**Exercise aim**: When the line containing "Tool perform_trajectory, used" appears in the entries below, begin printing there and stop after the line containing "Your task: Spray"; print each of those lines exactly and no other line.

(Entries provided begins)

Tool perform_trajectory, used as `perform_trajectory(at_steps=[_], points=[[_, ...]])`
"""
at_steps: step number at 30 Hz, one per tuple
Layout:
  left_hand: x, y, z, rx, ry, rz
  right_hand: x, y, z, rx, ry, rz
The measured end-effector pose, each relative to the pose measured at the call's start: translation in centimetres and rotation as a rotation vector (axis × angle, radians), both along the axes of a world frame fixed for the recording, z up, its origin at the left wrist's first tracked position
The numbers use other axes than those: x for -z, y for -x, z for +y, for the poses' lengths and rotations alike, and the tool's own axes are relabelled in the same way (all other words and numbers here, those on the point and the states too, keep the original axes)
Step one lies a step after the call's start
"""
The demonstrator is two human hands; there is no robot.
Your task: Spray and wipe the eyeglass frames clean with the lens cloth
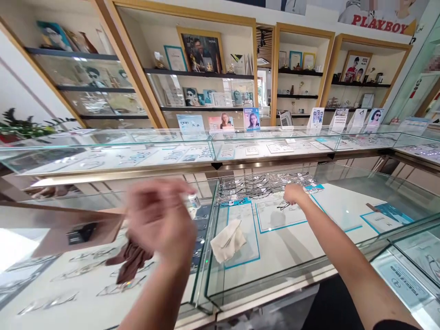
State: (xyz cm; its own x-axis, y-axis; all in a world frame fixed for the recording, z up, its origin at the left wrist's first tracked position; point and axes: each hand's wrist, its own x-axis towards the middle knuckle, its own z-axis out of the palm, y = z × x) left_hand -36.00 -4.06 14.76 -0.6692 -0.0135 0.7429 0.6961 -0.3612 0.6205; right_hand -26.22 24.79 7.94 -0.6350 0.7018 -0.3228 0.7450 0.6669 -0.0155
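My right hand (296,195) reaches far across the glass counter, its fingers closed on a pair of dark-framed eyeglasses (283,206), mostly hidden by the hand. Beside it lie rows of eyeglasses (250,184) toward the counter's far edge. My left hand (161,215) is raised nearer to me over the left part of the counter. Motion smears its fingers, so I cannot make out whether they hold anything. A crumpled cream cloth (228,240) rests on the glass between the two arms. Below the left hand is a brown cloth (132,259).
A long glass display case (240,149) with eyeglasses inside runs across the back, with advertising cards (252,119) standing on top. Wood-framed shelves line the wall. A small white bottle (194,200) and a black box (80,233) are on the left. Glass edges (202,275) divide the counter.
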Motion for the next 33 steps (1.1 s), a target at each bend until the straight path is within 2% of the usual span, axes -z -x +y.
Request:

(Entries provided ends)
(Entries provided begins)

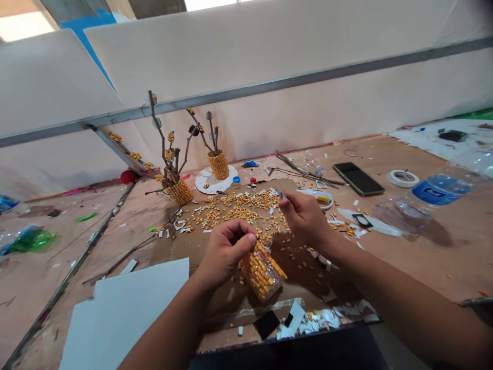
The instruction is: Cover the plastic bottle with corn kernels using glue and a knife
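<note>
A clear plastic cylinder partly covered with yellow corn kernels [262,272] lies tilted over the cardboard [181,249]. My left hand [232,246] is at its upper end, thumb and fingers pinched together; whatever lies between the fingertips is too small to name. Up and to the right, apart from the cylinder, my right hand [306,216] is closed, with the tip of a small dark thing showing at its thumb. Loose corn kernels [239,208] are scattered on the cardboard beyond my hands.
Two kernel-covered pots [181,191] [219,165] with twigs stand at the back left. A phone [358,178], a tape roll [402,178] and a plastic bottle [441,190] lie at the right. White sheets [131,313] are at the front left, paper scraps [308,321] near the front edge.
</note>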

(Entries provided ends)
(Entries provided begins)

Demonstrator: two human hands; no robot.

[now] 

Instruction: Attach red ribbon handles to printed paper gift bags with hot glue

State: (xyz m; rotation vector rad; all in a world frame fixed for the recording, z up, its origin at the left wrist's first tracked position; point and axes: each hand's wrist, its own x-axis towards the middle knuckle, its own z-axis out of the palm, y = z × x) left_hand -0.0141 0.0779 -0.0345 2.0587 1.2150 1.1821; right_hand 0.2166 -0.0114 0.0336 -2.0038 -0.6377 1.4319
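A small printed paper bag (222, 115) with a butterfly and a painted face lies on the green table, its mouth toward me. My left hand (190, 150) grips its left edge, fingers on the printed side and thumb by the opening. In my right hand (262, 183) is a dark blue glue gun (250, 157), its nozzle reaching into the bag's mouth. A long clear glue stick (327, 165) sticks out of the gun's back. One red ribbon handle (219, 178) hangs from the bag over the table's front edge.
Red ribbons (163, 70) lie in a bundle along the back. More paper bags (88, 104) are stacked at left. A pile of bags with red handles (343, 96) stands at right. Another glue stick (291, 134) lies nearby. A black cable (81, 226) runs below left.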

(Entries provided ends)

**Completed exercise**:
Tool perform_trajectory, used as `perform_trajectory(at_steps=[_], points=[[_, ...]])`
"""
at_steps: step number at 30 Hz, one per tuple
Layout:
  left_hand: x, y, z, rx, ry, rz
  right_hand: x, y, z, rx, ry, rz
The measured end-effector pose, each relative to the pose measured at the call's start: translation in centimetres and rotation as a rotation vector (axis × angle, radians), both along the axes of a world frame fixed for the recording, z up, its origin at the left wrist's first tracked position
The numbers use other axes than those: x for -z, y for -x, z for +y, for the poses' lengths and rotations alike, and the tool's own axes are relabelled in the same way (all other words and numbers here, those on the point and the states too, keep the original axes)
Step one lies a step after the call's start
"""
The demonstrator is two human hands; there is no robot.
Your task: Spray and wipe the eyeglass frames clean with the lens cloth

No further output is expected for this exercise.